New York Governor Andrew Cuomo this week signed a bill into law that will save Suffolk County Water Authority--and by extension its ratepayers--hundreds of thousands of dollars per year.
Sponsored by State Assemblyman Fred W. Thiele Jr. and State Senator Thomas D. Croci, the law allows unpaid customer balances to be placed as liens on property tax bills. Based on an SCWA proposal, this new statute gives the Authority the same rights as municipal water districts, which were already allowed to place liens on property tax bills. SCWA has in recent years been forced to write off on average more than $580,000 per year in unpaid water bills.
"Every year, SCWA has to write off hundreds of thousands of dollars in uncollected water rates, fees and charges due to nonpayment of water bills," Thiele said. "And ultimately, these costs are passed along to the customers, like you and I, who pay our bills on time. This legislation will help alleviate that burden, and provide a mechanism by which SCWA can legally seek money owed."

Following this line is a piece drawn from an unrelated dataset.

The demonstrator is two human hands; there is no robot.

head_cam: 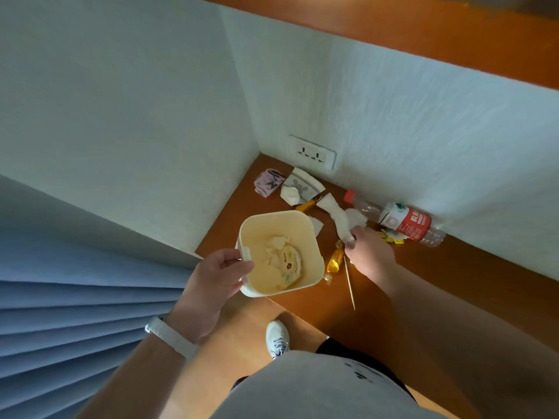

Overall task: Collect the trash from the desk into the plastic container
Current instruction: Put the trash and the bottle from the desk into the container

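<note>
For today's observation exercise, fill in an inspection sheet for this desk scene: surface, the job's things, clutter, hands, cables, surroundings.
Surface: brown wooden desk set in a wall corner.
Job's things: cream plastic container holding crumpled paper and a wrapper; white tissue; plastic bottle lying by the wall; yellow candy wrapper; wooden skewer; pink wrapper.
Clutter: small yellow scraps near the bottle, a paper cup piece in the corner.
Hands: left hand grips the container's rim; right hand pinches the tissue.
Cables: nothing seen.
Surroundings: wall socket, blue pleated curtain, white shoe on the floor.
</note>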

"I’m glad to see government actually trying to protect ratepayers instead of just increasing our rates," Croci said. "I’m proud to work with Suffolk County Water Authority to ensure we are doing everything we can to make living on Long Island more affordable."
"This is a tremendous moment for SCWA, its ratepayers, common sense and bipartisanship in the State Legislature," said SCWA Board Secretary Patrick G. Halpin. "I cannot thank Assemblyman Thiele and Senator Croci enough for their efforts in championing this legislation and shepherding it through their respective legislative bodies and Governor Cuomo for signing it into law. This legislation will provide financial relief to SCWA ratepayers and protect our excellent credit rating by guaranteeing that all bills are paid. Our extremely high credit rating results in our low interest rates."
The Suffolk County Water Authority is an independent public-benefit corporation operating under the authority of the Public Authorities Law of the State of New York. Serving approximately 1.2 million Suffolk County residents, the Authority operates without taxing power on a not-for-profit basis.